▼
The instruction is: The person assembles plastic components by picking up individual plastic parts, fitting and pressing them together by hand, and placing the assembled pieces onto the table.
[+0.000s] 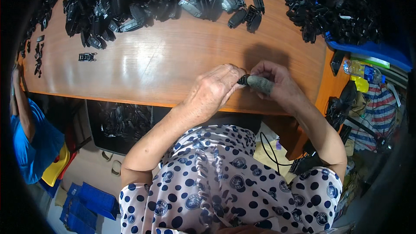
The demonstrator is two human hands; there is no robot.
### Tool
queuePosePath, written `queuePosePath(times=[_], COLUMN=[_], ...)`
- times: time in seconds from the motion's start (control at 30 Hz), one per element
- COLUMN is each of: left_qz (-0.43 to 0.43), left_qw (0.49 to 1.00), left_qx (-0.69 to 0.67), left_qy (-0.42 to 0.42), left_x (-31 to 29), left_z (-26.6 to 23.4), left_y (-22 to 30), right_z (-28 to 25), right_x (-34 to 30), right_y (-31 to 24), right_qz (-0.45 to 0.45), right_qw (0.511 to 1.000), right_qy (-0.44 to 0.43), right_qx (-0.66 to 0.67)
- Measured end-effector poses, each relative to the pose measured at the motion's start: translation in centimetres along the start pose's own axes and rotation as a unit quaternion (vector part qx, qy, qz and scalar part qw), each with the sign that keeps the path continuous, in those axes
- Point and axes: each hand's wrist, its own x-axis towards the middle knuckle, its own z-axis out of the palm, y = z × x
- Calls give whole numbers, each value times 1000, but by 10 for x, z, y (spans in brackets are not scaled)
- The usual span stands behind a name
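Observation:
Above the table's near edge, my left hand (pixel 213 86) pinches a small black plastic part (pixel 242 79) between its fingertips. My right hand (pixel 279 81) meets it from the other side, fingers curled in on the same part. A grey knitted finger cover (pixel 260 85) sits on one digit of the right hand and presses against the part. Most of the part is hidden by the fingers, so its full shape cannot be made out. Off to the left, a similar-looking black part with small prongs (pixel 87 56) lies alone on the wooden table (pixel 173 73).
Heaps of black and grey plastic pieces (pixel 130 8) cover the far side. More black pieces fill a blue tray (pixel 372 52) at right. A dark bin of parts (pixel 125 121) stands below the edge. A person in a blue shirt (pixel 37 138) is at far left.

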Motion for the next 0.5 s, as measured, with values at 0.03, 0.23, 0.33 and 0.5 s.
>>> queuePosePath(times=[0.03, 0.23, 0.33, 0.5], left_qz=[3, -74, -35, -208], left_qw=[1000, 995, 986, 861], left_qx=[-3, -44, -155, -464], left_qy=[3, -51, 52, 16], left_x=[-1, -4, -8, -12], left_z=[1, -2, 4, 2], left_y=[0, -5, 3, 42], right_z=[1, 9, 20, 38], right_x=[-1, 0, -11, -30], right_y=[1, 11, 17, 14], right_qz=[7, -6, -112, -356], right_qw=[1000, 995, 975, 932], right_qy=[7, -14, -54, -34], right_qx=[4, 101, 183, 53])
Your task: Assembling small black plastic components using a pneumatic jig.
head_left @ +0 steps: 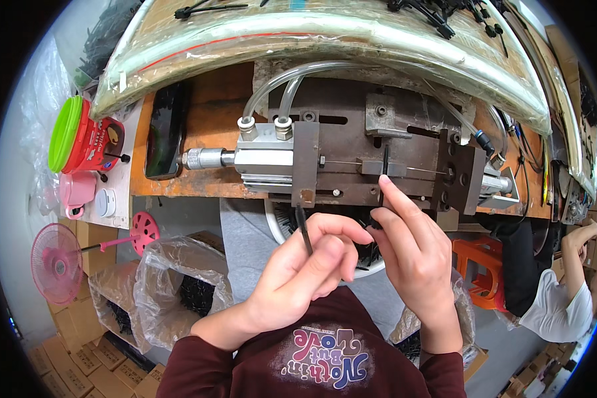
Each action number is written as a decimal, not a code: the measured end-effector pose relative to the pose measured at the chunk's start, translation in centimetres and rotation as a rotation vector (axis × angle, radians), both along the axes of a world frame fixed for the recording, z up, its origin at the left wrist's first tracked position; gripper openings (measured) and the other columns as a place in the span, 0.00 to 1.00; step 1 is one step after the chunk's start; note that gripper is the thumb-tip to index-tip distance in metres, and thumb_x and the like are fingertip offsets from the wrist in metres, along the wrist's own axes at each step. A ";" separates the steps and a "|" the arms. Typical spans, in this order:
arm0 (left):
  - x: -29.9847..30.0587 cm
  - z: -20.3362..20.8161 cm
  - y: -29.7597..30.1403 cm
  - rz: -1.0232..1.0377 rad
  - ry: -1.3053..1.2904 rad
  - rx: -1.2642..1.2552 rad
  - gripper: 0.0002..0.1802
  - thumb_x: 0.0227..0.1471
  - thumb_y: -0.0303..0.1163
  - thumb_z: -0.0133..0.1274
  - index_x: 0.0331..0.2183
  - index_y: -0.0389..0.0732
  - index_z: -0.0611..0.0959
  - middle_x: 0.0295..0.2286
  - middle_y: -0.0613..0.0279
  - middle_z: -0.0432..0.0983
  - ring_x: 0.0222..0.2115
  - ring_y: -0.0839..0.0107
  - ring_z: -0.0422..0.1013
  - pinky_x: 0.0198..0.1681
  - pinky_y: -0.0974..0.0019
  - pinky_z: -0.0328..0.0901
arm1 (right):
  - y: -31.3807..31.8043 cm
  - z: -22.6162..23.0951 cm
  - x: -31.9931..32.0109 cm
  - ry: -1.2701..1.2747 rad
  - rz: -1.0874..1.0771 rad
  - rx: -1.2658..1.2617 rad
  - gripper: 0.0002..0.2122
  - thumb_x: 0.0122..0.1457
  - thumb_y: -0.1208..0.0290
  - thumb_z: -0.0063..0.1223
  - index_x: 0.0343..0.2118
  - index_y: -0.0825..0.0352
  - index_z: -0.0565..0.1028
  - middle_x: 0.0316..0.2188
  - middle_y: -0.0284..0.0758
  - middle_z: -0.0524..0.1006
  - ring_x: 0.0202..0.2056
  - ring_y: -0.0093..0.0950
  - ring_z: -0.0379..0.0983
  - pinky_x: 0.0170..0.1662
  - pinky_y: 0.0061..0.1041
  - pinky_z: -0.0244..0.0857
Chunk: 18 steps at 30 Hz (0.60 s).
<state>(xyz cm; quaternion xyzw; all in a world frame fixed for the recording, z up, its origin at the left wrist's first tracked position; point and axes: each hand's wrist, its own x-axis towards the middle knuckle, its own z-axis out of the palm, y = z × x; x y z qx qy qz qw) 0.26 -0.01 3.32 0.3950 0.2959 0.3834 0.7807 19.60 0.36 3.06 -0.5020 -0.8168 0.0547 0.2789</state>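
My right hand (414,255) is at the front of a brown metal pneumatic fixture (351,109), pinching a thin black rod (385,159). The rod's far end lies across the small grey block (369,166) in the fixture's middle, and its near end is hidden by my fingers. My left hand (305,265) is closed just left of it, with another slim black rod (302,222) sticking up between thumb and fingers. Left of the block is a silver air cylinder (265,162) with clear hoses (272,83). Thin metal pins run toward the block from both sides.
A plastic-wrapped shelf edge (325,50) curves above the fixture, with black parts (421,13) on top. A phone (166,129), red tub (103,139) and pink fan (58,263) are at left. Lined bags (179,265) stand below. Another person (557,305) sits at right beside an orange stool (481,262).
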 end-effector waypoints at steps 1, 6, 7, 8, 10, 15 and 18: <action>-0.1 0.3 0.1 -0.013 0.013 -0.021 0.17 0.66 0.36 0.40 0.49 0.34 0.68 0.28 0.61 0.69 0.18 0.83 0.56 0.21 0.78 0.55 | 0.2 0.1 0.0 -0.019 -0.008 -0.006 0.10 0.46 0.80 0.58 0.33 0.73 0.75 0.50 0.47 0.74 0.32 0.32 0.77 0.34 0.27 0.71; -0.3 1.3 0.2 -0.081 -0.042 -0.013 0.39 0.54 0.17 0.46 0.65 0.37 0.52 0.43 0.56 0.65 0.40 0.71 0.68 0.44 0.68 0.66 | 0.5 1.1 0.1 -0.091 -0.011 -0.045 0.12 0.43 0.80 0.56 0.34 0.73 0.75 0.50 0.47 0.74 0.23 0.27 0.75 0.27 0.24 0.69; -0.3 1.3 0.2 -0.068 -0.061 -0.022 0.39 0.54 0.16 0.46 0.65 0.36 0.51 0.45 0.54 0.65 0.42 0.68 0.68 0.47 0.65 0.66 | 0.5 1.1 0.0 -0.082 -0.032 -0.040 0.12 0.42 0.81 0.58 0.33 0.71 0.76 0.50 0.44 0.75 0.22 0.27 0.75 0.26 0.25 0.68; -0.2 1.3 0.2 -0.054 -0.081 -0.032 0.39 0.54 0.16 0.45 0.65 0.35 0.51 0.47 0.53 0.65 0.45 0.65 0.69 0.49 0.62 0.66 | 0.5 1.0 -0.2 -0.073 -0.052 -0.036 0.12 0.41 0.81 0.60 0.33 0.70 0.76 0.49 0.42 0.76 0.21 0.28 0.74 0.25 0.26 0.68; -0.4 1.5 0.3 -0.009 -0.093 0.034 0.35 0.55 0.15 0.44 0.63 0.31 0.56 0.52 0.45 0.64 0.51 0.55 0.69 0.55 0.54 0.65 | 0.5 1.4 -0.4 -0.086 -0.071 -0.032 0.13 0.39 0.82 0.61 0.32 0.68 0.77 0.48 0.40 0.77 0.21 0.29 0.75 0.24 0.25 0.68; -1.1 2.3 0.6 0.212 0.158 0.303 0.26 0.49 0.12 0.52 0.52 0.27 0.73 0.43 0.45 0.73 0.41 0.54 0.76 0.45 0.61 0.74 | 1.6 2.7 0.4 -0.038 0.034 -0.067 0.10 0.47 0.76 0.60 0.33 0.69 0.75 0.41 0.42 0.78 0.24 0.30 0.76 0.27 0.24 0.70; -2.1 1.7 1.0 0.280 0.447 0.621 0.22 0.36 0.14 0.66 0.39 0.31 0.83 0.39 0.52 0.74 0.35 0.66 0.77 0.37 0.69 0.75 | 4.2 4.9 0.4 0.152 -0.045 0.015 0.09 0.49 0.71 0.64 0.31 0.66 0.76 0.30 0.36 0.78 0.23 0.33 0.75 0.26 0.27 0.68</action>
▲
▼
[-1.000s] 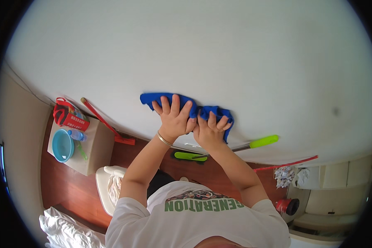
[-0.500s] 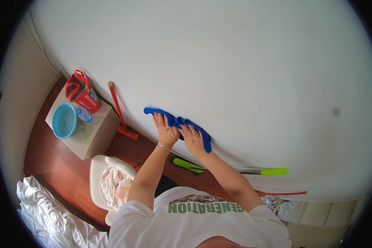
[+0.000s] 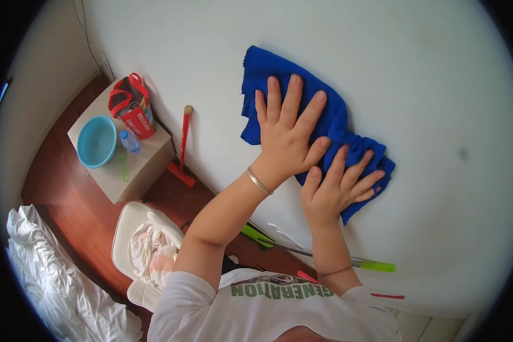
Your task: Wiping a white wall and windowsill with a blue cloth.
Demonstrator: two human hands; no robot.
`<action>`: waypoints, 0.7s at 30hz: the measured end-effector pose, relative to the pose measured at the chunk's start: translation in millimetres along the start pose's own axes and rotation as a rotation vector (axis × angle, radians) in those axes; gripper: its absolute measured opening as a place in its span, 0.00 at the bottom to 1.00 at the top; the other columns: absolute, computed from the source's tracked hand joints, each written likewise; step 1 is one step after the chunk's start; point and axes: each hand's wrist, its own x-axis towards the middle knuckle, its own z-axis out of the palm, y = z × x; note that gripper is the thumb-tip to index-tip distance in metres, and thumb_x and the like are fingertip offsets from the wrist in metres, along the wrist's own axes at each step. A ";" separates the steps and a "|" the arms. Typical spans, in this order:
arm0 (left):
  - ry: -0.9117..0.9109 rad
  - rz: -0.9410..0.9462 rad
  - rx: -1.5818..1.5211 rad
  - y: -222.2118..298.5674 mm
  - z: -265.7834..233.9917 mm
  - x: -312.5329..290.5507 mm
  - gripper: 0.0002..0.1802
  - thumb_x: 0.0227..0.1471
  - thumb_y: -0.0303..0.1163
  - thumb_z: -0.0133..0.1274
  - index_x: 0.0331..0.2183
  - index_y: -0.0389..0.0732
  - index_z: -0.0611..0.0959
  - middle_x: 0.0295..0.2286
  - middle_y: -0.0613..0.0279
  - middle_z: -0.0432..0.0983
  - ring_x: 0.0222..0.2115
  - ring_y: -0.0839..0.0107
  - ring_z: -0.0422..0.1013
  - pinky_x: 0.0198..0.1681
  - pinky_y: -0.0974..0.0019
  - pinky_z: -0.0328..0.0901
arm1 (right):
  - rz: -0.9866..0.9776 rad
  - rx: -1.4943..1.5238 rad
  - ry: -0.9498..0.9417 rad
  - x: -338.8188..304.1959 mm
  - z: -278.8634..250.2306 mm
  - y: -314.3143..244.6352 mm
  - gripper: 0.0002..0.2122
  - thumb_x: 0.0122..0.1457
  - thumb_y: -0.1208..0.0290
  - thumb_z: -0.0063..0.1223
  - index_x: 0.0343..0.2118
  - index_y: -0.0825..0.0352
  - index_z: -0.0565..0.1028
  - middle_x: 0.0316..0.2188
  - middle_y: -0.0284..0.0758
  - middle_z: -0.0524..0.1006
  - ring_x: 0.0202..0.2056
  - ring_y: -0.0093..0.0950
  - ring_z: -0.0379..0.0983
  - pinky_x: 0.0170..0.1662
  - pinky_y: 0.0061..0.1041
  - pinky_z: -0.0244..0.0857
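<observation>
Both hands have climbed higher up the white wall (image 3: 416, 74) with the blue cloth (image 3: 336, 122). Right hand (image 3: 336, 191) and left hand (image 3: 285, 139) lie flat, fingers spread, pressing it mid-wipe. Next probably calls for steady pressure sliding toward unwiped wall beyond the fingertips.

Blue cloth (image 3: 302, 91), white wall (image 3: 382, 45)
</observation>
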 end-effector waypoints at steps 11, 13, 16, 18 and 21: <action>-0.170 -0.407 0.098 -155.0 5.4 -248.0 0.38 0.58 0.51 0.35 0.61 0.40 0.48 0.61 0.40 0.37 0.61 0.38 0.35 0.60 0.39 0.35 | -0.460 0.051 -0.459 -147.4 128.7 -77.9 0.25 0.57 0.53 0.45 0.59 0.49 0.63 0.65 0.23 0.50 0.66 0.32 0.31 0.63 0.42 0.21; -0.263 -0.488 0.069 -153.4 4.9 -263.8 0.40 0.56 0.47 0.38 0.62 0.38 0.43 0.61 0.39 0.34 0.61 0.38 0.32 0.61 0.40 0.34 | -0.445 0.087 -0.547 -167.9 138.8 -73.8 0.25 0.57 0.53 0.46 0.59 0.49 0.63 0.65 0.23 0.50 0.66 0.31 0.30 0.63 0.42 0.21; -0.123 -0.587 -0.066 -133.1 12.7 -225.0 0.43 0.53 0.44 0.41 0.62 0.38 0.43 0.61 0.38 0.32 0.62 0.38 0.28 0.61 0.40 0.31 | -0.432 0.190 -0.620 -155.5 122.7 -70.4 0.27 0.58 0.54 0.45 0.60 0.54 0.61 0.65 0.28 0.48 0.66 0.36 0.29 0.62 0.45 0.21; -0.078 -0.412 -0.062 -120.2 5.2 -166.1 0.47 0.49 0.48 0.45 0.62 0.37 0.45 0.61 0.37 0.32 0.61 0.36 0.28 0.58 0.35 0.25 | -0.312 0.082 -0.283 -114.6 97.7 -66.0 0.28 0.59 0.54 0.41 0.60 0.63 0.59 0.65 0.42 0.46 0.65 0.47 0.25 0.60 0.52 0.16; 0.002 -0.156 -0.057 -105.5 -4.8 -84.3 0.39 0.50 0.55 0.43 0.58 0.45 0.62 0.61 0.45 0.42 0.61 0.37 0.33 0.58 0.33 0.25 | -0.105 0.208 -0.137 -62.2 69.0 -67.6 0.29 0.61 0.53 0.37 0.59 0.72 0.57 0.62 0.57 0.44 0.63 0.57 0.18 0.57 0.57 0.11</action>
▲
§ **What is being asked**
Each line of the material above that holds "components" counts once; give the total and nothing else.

§ **Answer to this exercise**
2